Появление Мэри в точности совпало у Нимица с очередной сменой места службы. Его назначили командовать приблизительно тридцатью пятью выведенными в резерв законсервированными эсминцами[35] на базе в Сан-Диего. 16 июня 1931 года семья Нимицев переехала из квартиры в Сан-Диего на «Ригель», плавучую базу, пришвартованную к бездействующим эсминцам. С этого дня она должна была служить одновременно флагманским кораблем для кэптена Нимица и жильем для его семьи.
«Ригель» оказался красивым и удобным жилищем, потому что жена предыдущего командира наняла для переделки жилых помещений профессионального декоратора. У Нимицев была отдельная кровать, а детям пришлось спать в корабельных койках с занавесками. Спальней Чета стала штурманская рубка. Обслуживающий персонал состоял из повара, стюарта и двух помощников повара.

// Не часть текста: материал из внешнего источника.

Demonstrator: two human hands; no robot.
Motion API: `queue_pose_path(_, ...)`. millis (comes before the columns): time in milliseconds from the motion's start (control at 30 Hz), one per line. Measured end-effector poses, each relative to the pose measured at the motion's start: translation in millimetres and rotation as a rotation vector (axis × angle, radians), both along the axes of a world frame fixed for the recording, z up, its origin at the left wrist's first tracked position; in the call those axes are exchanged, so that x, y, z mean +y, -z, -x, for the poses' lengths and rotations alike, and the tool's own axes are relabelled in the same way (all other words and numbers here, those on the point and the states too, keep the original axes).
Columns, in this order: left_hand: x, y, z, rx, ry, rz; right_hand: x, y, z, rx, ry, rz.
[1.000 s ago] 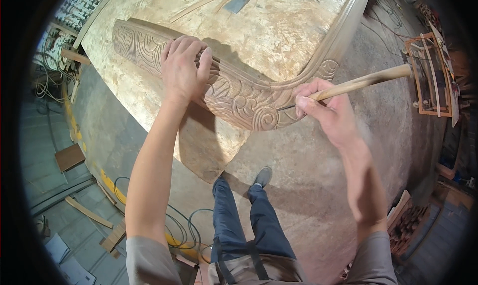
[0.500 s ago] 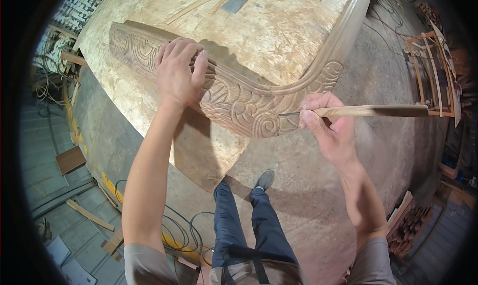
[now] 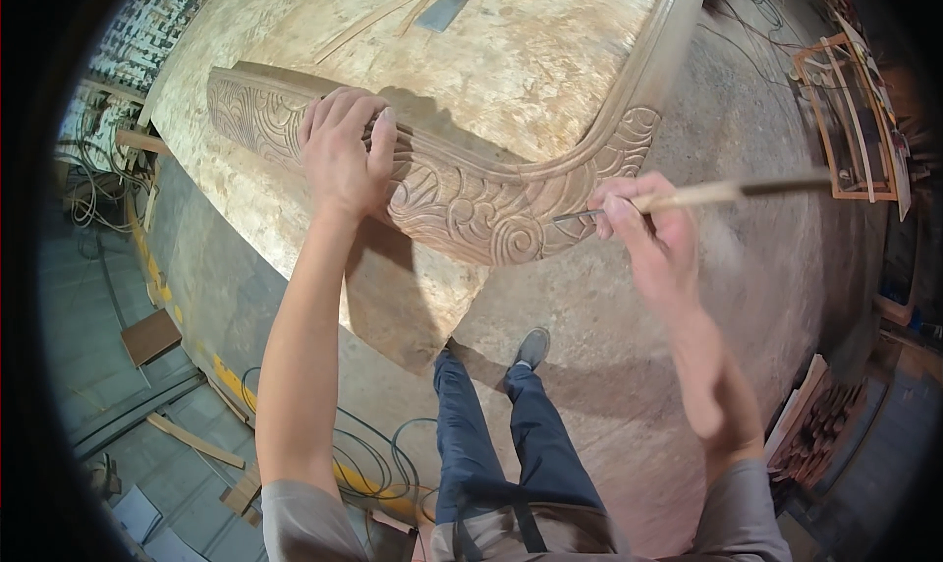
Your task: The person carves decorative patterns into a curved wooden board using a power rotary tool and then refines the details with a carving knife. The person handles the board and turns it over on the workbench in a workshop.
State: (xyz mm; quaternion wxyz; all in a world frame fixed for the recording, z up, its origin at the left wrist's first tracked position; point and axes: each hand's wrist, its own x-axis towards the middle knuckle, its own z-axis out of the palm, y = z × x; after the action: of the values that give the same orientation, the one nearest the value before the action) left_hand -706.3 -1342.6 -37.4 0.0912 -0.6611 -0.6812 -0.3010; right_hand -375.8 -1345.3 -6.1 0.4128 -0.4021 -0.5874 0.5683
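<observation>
A curved piece of carved wood (image 3: 457, 200), covered in swirls and scrolls, lies along the worktable edge and bends away at its right end. My left hand (image 3: 346, 147) grips its left half, fingers wrapped over the far edge. Between the fingers and thumb of my right hand (image 3: 648, 223) is a carving chisel (image 3: 685, 197) with a long pale wooden handle, dark toward its blurred outer end. Its thin metal tip meets the carving just right of a spiral scroll. Part of the blade is hidden by my fingers.
Beyond the carving, a flat metal scraper (image 3: 444, 10) and thin wood strips (image 3: 378, 28) lie on the pale worktable (image 3: 511, 81). An orange-brown wooden frame (image 3: 853, 130) stands at right, above a stack of wood pieces (image 3: 823, 424). Cables (image 3: 378, 459) and boards (image 3: 152, 338) lie on the floor at left.
The chisel's outer handle end has swung up and away, and its tip sits slightly farther right of the spiral. My left hand keeps its grip. The whole view has shifted slightly.
</observation>
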Motion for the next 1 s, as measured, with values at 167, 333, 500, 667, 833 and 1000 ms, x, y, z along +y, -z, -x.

Элегантность апартаментов несколько портили бельевые веревки над палубой, на которых обычно висели подгузники и прочее белье Мэри.
Серьезную проблему представляли крысы. Им каким-то образом удавалось пробираться на борт, несмотря на специальные щитки-«крысооотбойники» на швартовых тросах. В результате судно приходилось периодически окуривать, после чего крысы дохли прямо в помещениях, таким образом серьезно, хотя и временно, нарушая комфорт плавучего жилища. В качестве нового средства устрашения крыс Нимицы переманили жившую на базе кошку по имени Сувенир. Она оказалась не особенно удачливой охотницей, зато как-то раз отличилась, родив семерых котят под столом во время званого обеда.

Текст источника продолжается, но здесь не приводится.